● **Data below**
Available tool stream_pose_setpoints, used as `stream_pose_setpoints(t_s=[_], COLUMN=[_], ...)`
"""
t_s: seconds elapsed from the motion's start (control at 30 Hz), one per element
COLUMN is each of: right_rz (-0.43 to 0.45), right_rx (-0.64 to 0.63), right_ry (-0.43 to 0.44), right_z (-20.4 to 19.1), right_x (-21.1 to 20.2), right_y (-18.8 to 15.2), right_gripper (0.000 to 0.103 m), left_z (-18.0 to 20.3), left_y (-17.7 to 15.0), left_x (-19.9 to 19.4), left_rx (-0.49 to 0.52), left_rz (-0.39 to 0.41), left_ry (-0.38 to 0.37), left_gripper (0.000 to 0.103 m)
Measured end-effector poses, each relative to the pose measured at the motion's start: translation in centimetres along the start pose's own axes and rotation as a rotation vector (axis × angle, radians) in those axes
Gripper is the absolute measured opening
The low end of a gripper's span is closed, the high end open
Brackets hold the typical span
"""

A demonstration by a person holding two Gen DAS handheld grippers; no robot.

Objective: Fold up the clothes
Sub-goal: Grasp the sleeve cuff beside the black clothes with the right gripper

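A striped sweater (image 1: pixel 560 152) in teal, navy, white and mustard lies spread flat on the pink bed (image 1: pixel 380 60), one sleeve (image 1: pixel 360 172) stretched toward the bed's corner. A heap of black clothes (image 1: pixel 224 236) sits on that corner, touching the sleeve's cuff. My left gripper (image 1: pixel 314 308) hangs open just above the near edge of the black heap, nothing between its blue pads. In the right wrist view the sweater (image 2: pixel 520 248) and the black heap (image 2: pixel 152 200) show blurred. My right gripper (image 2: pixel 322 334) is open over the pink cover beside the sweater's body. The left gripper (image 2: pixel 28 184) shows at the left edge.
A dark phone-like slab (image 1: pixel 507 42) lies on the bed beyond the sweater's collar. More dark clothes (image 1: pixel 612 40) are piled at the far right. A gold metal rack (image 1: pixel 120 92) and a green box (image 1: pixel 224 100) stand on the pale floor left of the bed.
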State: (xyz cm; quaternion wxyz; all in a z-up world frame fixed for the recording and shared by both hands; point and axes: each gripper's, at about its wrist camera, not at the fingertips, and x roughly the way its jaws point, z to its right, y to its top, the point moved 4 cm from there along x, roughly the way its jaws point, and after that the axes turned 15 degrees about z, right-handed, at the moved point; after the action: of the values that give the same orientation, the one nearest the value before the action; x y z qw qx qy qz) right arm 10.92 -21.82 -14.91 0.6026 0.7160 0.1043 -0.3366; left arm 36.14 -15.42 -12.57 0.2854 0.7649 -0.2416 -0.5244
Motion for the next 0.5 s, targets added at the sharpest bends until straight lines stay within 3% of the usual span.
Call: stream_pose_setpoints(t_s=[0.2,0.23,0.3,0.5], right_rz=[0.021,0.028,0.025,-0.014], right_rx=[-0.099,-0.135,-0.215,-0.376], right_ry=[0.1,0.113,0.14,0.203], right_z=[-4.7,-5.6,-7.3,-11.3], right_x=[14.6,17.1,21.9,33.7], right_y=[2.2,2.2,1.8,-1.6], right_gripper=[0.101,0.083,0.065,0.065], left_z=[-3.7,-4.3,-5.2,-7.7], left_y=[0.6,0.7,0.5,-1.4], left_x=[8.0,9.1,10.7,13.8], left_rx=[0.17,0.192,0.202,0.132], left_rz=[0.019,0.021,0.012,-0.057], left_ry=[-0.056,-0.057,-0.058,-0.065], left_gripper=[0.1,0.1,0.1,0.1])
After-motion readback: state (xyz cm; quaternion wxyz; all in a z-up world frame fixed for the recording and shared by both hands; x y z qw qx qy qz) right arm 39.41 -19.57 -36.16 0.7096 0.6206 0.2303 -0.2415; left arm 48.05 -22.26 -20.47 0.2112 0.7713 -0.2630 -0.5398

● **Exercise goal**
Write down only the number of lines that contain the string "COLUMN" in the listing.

● **Exercise answer**
2